Linda McMahon will be filing for divorce at some point. Their marriage was a business arrangement for years, maybe decades. They make Bill and Hillary Clinton look like an old fashion romance. She won’t risk her financial well-being on waiting out her husband’s perversions. 

Levesque may believe he’s irrepla
ceable in WWE as its creative head, but he’s not. Nick Khan is not irreplaceable. What they are is open sores from an investigation that found McMahon should not return to WWE’s board, but voted for him to do so anyway. There’s the same people who wrote in an SEC filing – reported by CNN – that McMahon was a massive financial and litigation risk for WWE if he were to remain on its board. 

Yet there he was, until last week, as the Executive Chairman of TKO – both UFC and WWE – having just finished negotiating UFC TV rights with Saudi Arabia. 

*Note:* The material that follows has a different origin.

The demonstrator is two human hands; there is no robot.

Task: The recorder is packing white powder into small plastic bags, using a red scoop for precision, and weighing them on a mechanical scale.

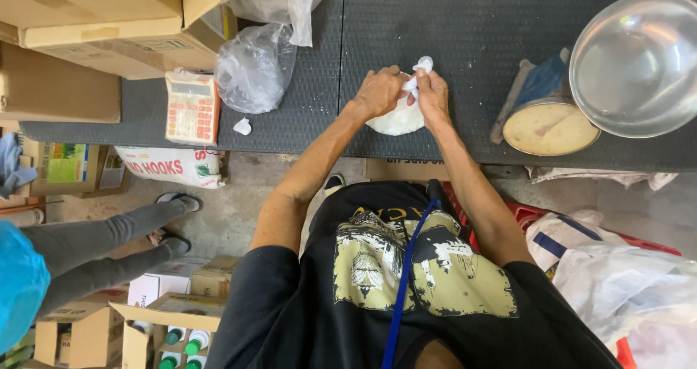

McMahon’s next deal will be pleading guilty. Grant and her attorneys have expressed their goal with their suit is to shine a light on McMahon, WWE and other victims who are out there. They won’t be settling. And this won’t be passed on by law enforcement. 

Prosecutors will have to stand up this time. There won’t be shrugging at the goofy, ridiculous pro wrestling guy, an act McMahon has perfected since the 1980s to ward off journalists, until Bob Costas took him out. Weinstein fell, Bill Cosby fell, McMahon is falling and he’s going to jail, and it’s only a matter of time. 

Something this bad can’t be ignored. 

One lesson we all should have learned through recent years is to take bad actors at their word. When they say they will do bad things, or have, take them at their word. McMahon’s actions have spoken the same thing for decades, as far back as 1986 when Rita Chatterton had a life-breaking experience in a limo with McMahon. He told us who he was then, we just never listened.

For the victims, for the future women in pro wrestling, for those not yet walking or born, it’s time we take him at his word.